Page tree

 

Contents:


A custom data type requires that you create and upload a CSV dictionary file. This dictionary file includes all accepted values for the custom data type.

NOTE: The method described in this section validates against a fixed set of values. If you would like to validate your custom type against a pattern, you can specify the pattern using RegEx. See Create Custom Data Types Using RegEx.

A dictionary represents one or more columns of reference data, which can be used for data validation. For defining custom types, if a value is included in the dictionary, it is a valid member of the custom type. For example, you may wish to create a custom type called storeId , which contains a valid identifiers for stores in your enterprise.

Create dictionary file for custom data type

For your custom data type, you must create a dictionary of values in your local environment. This file is then uploaded to Trifacta® Wrangler Enterprise.

NOTE: Creation of more than 25 custom data types is not supported.


File characteristics:

  • CSV file format
  • File can be multi-column, but data validation only uses one of the columns.
  • File can contain up to 250,000 values. If your data type contains more values than this limit, you might see values in your dataset identified as members of the data type, when they are not.

  • Remove any header row from your file.

  • Values are case-insensitive during matching.

  • Special restrictions on the newline (\n) character are described below.

Notes and Limitations:

While you can use newline as a delimiter, dictionaries do not support using the newline ( \n ) character within a cell value. if your dictionary includes this character in cell values, it is dropped from use in the generated dictionary. In the following CSV example data, the first row is acceptable, while the second is not:

"Arizona"\n"Alaska"\n
"Arizona\n"\n"Alaska"

Example - Sizes

For example, your data contains size information from Extra Small (XS) to Extra Extra Large (XXL). You can create a one-column dictionary file with values for these sizes on separate lines. This dictionary file could be use to validate the custom type Sizes. Your data might look like the following. Note that the column has no header.

Extra Small

Small
Medium
Large

Extra Large

Extra Extra Large
XS
S
M
L
XL
XXL
Extra-Small
Extra-Large
Extra-Extra-Large

You can download this source file: Dict-Sizes.csv.

Create the data type

Please complete the following steps to create the custom type.

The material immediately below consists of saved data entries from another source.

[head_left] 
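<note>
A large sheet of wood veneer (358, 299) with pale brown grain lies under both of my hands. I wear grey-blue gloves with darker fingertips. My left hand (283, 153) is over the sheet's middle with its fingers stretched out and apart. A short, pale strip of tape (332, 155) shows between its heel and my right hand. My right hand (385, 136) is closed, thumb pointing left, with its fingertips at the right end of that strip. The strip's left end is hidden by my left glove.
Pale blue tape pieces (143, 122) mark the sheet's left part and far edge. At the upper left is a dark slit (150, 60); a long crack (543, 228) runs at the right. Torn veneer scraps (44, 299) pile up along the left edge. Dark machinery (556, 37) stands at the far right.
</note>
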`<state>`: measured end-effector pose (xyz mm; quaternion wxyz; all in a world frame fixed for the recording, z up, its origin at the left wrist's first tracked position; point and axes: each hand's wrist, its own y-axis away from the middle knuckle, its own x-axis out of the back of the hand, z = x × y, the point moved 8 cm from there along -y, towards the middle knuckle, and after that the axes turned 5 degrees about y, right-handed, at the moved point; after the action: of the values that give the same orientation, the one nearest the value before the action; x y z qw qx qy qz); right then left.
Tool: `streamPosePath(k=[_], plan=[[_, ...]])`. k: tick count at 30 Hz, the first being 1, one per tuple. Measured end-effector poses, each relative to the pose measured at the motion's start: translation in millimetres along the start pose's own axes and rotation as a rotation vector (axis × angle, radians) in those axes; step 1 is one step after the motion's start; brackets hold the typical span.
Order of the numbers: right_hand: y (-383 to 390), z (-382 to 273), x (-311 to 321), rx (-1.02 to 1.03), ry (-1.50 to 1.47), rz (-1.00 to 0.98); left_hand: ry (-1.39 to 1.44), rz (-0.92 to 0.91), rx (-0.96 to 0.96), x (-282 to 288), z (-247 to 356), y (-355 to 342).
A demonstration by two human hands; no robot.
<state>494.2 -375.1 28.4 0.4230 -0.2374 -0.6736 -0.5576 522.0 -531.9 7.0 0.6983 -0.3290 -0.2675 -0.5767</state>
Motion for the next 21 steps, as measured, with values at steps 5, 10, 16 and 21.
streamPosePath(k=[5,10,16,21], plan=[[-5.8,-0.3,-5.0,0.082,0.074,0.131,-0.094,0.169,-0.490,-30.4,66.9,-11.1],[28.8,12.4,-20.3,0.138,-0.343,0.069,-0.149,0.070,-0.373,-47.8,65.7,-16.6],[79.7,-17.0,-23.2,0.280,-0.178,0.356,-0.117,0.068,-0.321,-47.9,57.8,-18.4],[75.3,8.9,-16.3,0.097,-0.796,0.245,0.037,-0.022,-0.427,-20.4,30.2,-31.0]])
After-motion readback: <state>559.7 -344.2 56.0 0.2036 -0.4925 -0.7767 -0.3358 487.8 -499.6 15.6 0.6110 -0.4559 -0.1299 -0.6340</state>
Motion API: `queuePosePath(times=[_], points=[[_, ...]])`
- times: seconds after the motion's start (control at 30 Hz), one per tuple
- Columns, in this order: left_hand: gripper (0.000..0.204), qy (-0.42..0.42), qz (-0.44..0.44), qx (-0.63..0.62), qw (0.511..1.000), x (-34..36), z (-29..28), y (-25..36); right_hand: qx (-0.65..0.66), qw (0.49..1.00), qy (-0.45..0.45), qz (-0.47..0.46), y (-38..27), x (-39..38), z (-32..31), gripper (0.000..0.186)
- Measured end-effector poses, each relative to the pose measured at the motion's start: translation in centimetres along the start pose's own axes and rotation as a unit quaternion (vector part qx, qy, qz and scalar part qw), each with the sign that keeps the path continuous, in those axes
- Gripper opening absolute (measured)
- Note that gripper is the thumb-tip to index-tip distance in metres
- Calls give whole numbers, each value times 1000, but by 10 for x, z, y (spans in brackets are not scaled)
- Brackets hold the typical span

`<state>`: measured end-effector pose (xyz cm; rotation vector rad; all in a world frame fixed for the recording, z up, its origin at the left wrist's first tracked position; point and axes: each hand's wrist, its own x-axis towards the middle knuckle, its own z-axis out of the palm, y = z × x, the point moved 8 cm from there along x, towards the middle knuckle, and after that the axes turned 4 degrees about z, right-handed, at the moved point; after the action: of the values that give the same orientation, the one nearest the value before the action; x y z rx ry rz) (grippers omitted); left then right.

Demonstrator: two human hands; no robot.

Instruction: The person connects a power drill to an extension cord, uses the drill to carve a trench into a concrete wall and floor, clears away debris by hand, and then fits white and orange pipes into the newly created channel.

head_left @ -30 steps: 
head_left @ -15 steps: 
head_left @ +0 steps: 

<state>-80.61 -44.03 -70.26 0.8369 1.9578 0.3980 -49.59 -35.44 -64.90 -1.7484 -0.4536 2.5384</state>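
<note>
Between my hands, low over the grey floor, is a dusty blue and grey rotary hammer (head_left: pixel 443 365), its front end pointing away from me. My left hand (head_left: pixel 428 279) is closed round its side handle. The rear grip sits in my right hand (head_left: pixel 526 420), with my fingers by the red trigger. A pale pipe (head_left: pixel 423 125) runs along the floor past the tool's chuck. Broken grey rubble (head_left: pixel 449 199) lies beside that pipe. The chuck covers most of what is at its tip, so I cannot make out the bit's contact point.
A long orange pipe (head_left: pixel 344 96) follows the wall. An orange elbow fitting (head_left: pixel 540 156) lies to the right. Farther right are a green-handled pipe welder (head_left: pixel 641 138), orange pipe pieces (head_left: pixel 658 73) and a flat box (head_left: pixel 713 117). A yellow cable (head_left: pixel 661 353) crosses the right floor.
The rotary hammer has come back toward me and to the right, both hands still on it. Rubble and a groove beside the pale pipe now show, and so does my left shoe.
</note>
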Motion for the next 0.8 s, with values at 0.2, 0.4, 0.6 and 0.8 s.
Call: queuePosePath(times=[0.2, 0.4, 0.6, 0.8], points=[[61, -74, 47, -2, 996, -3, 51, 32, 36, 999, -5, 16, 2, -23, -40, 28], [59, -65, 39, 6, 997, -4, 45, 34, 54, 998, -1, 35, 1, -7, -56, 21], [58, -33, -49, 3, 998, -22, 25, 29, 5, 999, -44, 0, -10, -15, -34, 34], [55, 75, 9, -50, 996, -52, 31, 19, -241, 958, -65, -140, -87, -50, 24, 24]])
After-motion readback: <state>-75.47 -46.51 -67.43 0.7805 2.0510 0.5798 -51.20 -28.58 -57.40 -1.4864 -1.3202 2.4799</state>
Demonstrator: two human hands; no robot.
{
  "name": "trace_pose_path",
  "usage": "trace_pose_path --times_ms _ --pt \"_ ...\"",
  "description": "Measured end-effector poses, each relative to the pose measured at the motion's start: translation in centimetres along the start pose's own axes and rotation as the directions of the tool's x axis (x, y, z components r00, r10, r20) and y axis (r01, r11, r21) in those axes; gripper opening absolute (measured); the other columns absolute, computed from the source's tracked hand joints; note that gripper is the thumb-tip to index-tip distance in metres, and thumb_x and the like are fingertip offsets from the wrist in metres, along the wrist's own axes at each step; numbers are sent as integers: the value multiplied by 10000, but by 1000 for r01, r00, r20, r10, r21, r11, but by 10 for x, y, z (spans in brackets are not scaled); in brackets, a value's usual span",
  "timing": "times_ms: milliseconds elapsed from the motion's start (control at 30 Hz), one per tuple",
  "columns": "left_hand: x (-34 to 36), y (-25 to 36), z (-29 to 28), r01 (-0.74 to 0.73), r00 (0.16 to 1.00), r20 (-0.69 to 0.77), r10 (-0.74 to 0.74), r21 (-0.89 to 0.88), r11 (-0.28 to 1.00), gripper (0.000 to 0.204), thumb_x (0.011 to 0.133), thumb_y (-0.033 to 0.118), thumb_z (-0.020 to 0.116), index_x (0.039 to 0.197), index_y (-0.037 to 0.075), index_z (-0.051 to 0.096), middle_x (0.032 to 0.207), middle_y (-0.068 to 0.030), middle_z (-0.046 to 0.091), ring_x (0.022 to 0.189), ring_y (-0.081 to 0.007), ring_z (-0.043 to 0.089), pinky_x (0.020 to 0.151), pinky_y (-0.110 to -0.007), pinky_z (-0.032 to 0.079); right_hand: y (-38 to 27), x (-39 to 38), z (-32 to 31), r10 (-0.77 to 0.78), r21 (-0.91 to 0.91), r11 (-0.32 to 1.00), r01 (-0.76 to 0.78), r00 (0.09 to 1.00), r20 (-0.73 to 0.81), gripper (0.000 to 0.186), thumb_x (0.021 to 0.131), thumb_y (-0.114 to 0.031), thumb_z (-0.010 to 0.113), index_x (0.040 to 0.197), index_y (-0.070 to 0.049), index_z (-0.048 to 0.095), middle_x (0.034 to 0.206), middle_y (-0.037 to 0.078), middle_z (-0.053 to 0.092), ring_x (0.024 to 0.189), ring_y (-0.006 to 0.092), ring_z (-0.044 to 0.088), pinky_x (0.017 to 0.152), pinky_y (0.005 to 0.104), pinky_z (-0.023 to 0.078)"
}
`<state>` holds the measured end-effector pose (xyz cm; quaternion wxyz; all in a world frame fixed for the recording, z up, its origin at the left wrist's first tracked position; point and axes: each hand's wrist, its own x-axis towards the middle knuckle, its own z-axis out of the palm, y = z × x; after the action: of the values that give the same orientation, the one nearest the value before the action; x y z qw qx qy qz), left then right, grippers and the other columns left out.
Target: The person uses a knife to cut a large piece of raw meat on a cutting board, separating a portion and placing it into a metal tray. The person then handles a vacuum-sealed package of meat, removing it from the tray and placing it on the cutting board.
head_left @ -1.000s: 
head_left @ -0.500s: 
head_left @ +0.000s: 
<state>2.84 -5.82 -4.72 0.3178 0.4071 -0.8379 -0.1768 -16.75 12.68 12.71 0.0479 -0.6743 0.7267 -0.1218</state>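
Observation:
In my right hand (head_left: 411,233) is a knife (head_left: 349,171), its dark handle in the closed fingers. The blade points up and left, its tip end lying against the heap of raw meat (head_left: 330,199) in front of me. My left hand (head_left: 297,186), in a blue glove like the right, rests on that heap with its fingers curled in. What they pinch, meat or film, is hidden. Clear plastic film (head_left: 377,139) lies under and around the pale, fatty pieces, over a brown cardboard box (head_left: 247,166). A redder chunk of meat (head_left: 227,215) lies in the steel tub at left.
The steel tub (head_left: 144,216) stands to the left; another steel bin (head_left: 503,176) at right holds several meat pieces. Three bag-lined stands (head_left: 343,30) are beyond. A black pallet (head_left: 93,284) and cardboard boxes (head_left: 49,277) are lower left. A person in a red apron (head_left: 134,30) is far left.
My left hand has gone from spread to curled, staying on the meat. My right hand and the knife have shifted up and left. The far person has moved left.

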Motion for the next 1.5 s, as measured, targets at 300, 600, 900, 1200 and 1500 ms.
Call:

NOTE: After a custom type has been created, a platform restart is required. Please contact your Trifacta administrator.

Steps:

  1. Click the data type drop-down in a column where you want to apply the custom type.
  2. Click More. Scroll down and click Custom Type.
  3. The Custom Type dialog is displayed. Click the Create New Custom Type tab.
  4. Click Upload Dictionary. Select the CSV file you created. Click Open.

    NOTE: After you upload a dictionary file, it cannot be removed. If necessary, upload a new version with a different filename.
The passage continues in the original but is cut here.